Témoignage : Hélène Thibon, viticultrice bio en Sud-Ardèche
« Le risque est de voir un fossé se creuser entre les zones »
« En Sud-Ardèche, les premières contaminations avérées à la flavescence dorée, qui provenaient de plants infestés en pépinière et détectés tardivement, datent de 2016. Depuis, la maladie s’est beaucoup étendue. En 2020, grâce au Cellier des Gorges de l’Ardèche qui a pris en charge l’organisation de la prospection, les communes de Saint-Marcel d’Ardèche, Saint-Just d’Ardèche et Saint-Martin d’Ardèche ont été prospectées à 100 % par les vignerons et la Fredon. Sur 1 240 ha, 7 376 ceps contaminés ont été trouvés sur 324 parcelles. On considère aujourd’hui que sur le Sud-Ardèche, 17 % de la surface est positive à la flavescence dorée. Le Plan de lutte obligatoire à trois traitements a donné de bons résultats. Aucune cicadelle n’a été trouvée. Il ne serait pas raisonnable aujourd’hui de déroger aux traitements. En bio, le Pyrevert fonctionne très bien. Il ne faut pas le mélanger et traiter la nuit pour épargner les insectes diurnes. Un arrêté préfectoral précise aussi que, pour les foyers Sud-Ardèche et Beaulieu, toute plantation dans le périmètre de lutte obligatoire doit se faire avec des plants non issus d’un périmètre de lutte obligatoire et/ou traités à l’eau chaude. Le traitement à l’eau chaude garantit des plants sains et de qualité. Il devrait être obligatoire pour tous les plants. Le projet de création de zones d’enrayement est par ailleurs très inquiétant. Il va creuser le fossé entre zones d’enrayement, où très peu de moyens seront mis pour la prospection, et zones d’éradication où il y aura beaucoup de moyens. »

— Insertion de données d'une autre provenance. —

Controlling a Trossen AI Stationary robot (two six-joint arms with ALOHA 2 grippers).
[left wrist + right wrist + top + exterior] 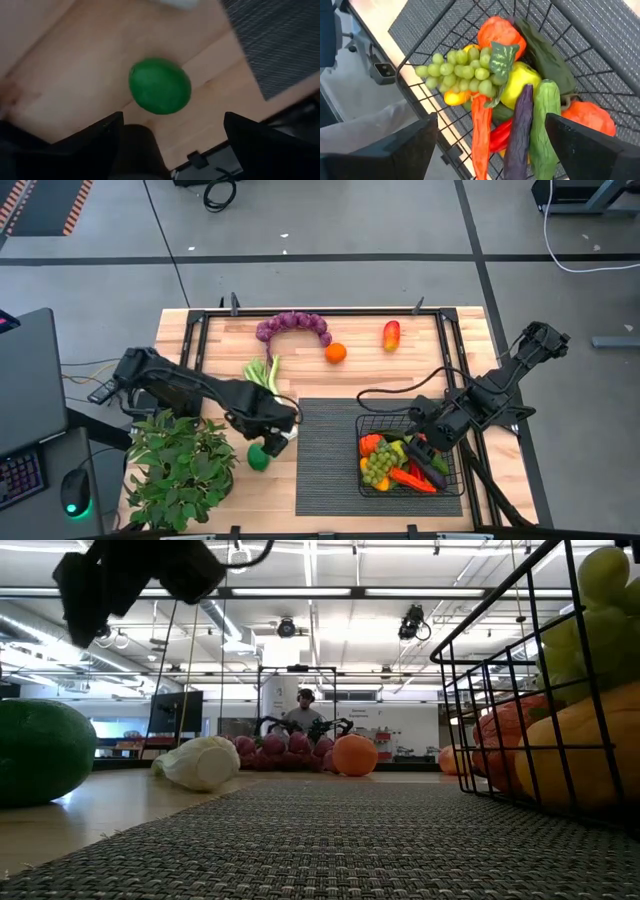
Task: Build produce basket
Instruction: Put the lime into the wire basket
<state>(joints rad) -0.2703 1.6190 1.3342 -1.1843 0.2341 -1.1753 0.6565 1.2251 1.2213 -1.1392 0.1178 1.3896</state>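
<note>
Black wire basket (372,423) heaped with produce (400,463) at mat's (325,455) right near corner, right gripper (425,442) released above it, left gripper (268,442) released over green lime (258,457) beside mat's left edge, bare mat between.

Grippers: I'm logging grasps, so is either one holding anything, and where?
Nothing is held: the left gripper hangs open above the green apple, the right gripper open over the basket.
</note>
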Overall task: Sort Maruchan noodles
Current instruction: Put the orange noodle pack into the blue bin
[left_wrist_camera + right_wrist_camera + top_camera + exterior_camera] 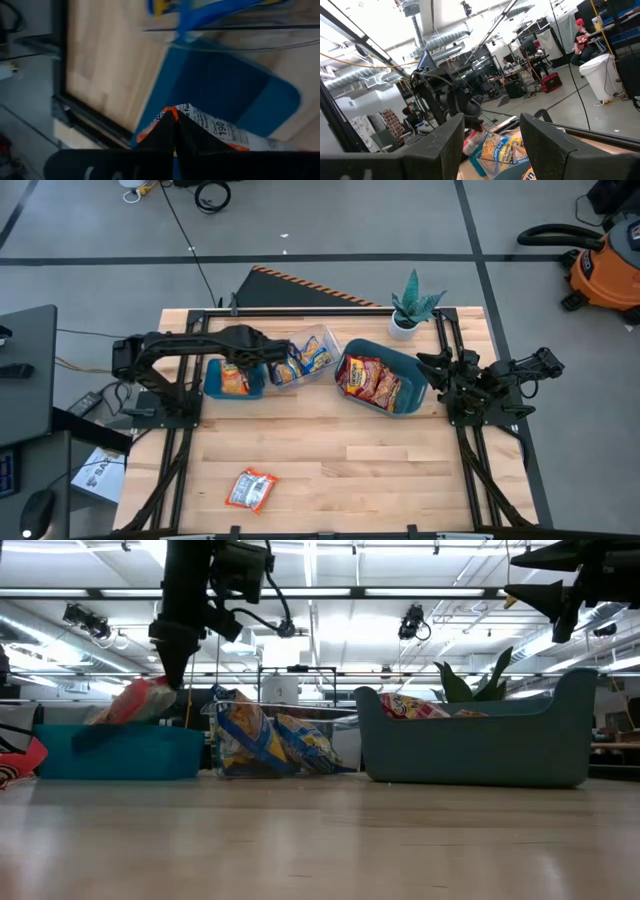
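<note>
My left gripper (238,366) (172,678) is shut on an orange-and-yellow Maruchan noodle packet (138,700) over the small blue bin (212,380) (120,752) at the far left. Blue-and-yellow packets (300,360) stand in the clear tray (326,338). Red-and-yellow packets (370,380) lie in the large teal bin (412,370). One more packet (250,490) lies flat on the table near the front edge. My right gripper (428,364) (490,150) waits open at the right, raised, touching nothing. My left gripper pinches the packet's upper end (186,112) between its two shut fingers. The fingers come from above, slanting down. The packet hangs tilted below them, white printed back toward the wrist camera, its lower part (112,712) at the blue bin's rim; whether it rests inside I cannot tell.
A potted plant (414,306) stands at the far edge, right of centre. The three containers sit in a row across the far half of the table. Bare wood (400,470) spreads over the near half around the lone packet. Black frame rails (170,470) run along both sides.
</note>
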Motion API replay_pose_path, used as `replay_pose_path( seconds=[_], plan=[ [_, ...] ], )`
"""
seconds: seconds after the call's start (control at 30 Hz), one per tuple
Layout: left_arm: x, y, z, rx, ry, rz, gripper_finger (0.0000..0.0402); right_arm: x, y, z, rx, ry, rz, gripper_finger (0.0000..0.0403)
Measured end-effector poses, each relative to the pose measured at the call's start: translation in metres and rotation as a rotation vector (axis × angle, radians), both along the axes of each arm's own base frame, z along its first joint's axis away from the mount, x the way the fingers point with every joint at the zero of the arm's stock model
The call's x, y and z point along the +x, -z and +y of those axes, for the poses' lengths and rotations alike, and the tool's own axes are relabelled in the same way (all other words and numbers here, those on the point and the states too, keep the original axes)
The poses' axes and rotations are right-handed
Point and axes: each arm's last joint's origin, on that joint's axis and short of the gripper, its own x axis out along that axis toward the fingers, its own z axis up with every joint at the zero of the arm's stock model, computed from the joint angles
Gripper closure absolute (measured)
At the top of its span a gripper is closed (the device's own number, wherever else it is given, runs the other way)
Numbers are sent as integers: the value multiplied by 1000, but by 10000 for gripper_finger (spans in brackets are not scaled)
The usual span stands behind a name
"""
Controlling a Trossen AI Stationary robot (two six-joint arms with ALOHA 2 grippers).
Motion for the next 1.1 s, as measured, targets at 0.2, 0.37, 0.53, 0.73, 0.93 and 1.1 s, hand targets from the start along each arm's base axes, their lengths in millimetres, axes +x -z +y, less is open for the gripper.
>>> replay_pose_path(
  seconds=[0.2,0.37,0.53,0.73,0.93,1.1],
  plan=[
    [11,15,2,-20,9,36,395,0,0,0,1,0,0,204],
    [17,24,2,-32,24,57,394,0,0,0,0,0,0,204],
    [20,28,-1,-33,30,65,355,0,0,0,0,0,0,204],
    [15,25,-8,-37,24,103,263,0,0,0,0,0,0,204],
    [12,17,-32,-162,-26,41,232,0,0,0,0,0,0,204],
    [31,16,-83,-415,-62,-204,230,0,0,0,0,0,0,204]
  ],
)
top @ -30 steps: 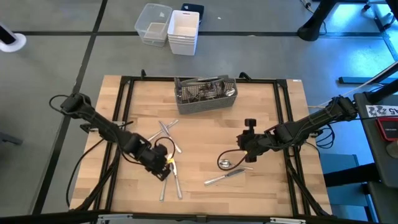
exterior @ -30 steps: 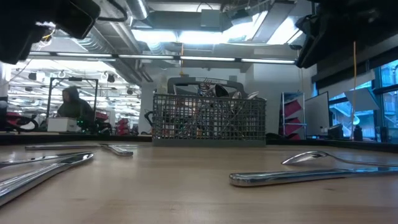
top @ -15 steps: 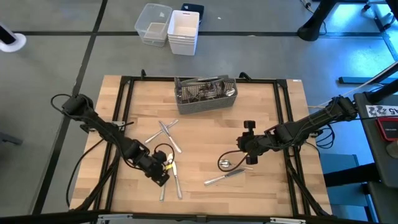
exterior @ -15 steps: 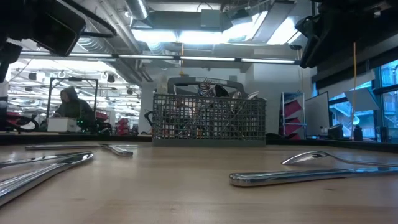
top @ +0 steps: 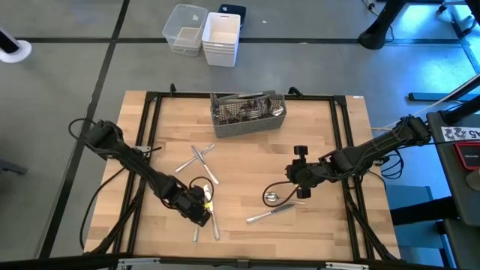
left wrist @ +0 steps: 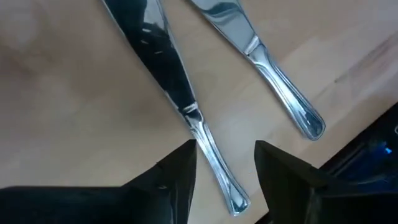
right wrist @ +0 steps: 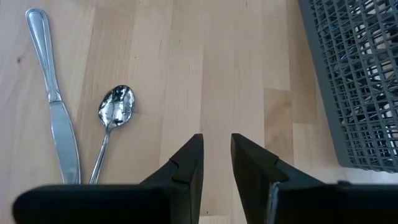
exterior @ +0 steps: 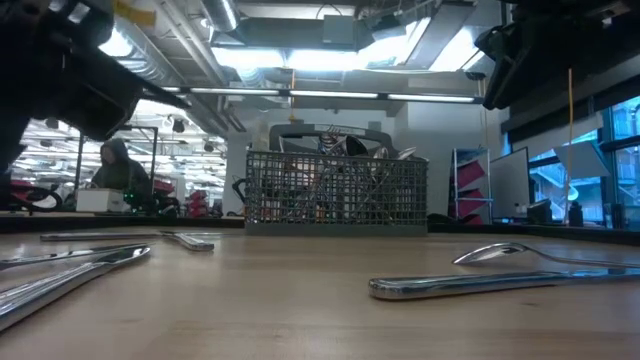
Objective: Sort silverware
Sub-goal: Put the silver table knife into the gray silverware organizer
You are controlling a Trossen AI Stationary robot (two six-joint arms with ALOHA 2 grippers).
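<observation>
Left pincer (left wrist: 224, 168) open astride knife (left wrist: 180, 106) near table edge (left wrist: 367, 149).

Bright light from above, some blur up close

The wooden table (top: 247, 161) is evenly lit in the high view, with only soft, small shadows; in the low view long ceiling lights (exterior: 330, 55) glow white and glare; the near knife (exterior: 480, 284) looks soft and blurry, and the arms are dark shapes; a blue glow sits at the far right; the knives (left wrist: 168, 68) in the left wrist view shine with bright streaks.
</observation>
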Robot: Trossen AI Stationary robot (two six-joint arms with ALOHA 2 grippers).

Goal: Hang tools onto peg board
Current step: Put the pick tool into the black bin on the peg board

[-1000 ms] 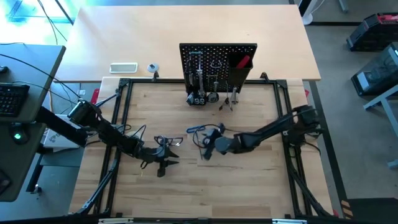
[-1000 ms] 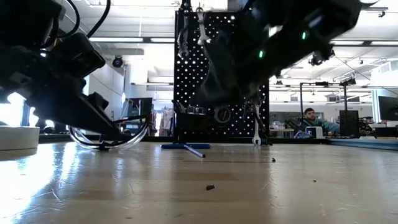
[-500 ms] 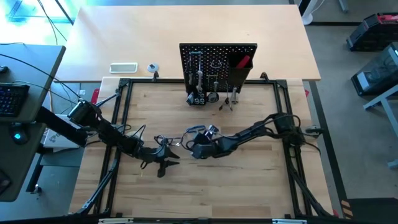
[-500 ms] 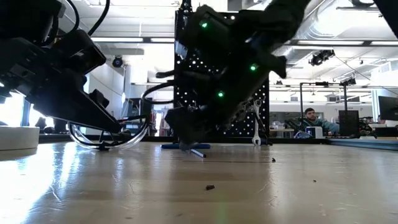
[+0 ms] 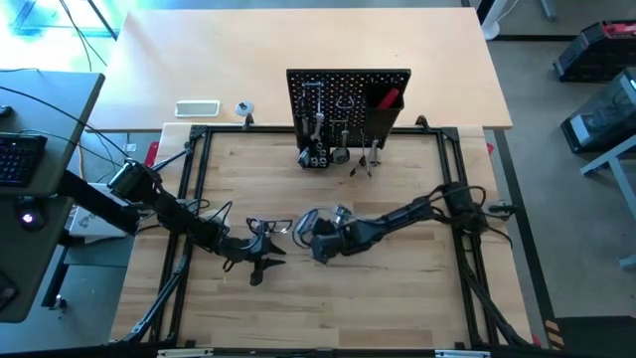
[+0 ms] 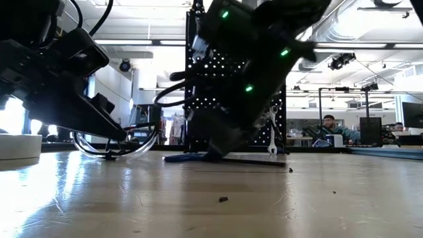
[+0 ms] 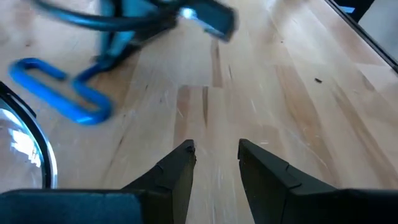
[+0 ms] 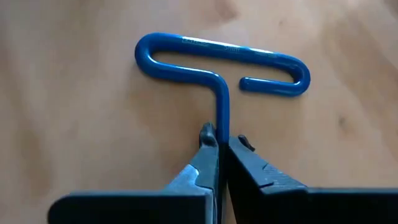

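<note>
1 red-handled tool [image 5: 388, 98] in bin [image 5: 382, 108]

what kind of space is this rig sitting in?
Likely an open-plan robotics lab or workshop. The low view shows exposed ceiling ducts and a person seated at a far workstation; the high view shows a black perforated peg board upright on a pale wooden table.

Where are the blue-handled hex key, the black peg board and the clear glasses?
blue-handled hex key [image 8: 217, 59]: right wrist view, on its looped blue handle.
black peg board [image 5: 348, 94]: high view, on its holed face.
clear glasses [image 5: 268, 227]: high view, on the frame.
</note>
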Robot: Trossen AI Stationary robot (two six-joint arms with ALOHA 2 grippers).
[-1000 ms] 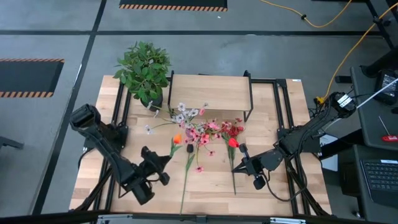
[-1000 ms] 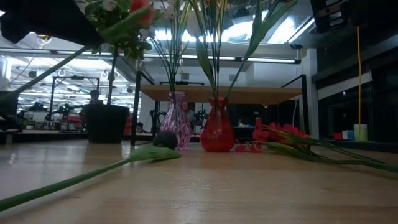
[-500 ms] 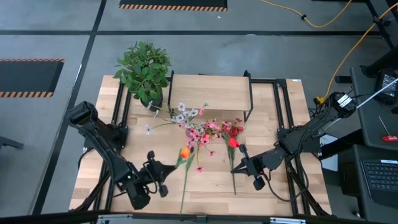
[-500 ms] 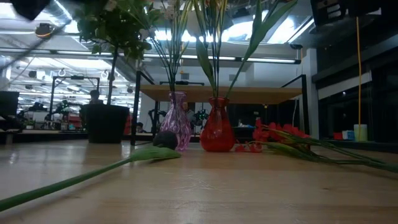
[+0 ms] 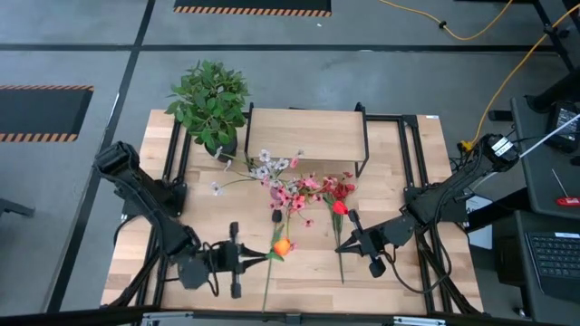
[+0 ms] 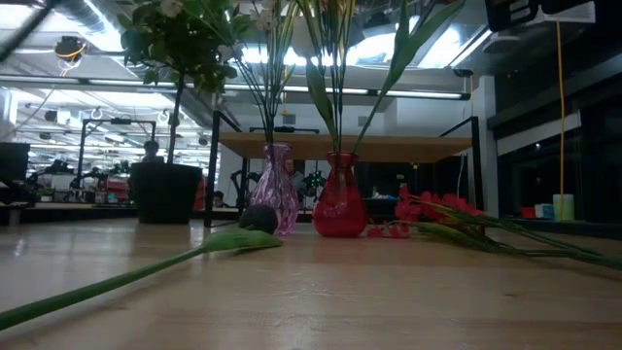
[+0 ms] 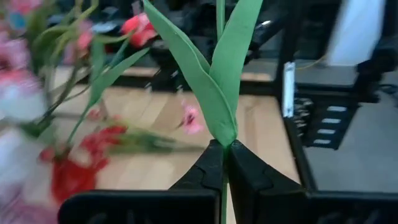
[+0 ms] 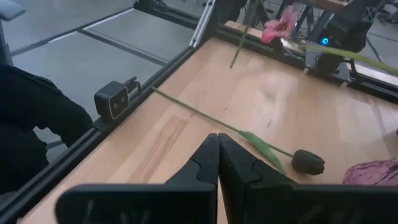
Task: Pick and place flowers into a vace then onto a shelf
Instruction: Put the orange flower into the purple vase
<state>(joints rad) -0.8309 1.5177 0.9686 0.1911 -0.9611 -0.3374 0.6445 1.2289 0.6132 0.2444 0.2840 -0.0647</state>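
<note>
My left gripper point(image 5: 265, 257) is over the table's near middle, shut on an orange-bloomed flower point(image 5: 283, 245) whose green leaves point(image 7: 217, 74) fill the left wrist view. My right gripper point(image 5: 343, 246) hovers shut near the near right, touching nothing. A dark-headed flower point(image 5: 276, 216) lies flat on the table, its stem point(image 6: 117, 282) running toward the near edge. A red flower point(image 5: 340, 207) lies beside my right gripper. A purple vase point(image 6: 277, 190) and a red vase point(image 6: 338, 199), both holding stems, stand in front of the shelf point(image 5: 306, 134). My left gripper pinches the orange flower's green stem point(image 7: 224, 144) between its two fingers, just where the leaves branch off. The fingers lie level, pointing toward the table's right. The flower is lifted clear of the table, leaves and bloom rising past the fingertips.
A bushy green plant in a black pot point(image 5: 210, 95) stands at the far left corner. Pink and white blooms point(image 5: 290, 186) spread above the vases. A black frame rail with a small camera point(image 8: 115, 99) runs along the table's near edge.
My left gripper has moved from near the vases toward the near edge and the right, turning until its fingers point toward the table's right. The orange flower travelled with it, away from the bunch of blooms to the near middle.
</note>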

5 000 ha prospectés en Champagne
En Champagne, la surveillance jaunisse a été renforcée dès 2011 suite à la détection de la présence de Scaphoïdeus titanus pour la première fois. Des opérations de sensibilisation aux enjeux de la surveillance « jaunisses » et des formations à la reconnaissance des symptômes ont ensuite été déployées à partir de 2017, dans le cadre notamment d’un dispositif Flavescence dorée soutenu par la région Grand Est. Près de 5 000 ha ont été prospectés en 2020 et 10 500 ceps prélevés. Des travaux exploratoires sont également menés sur de la prospection assistée via des capteurs embarqués.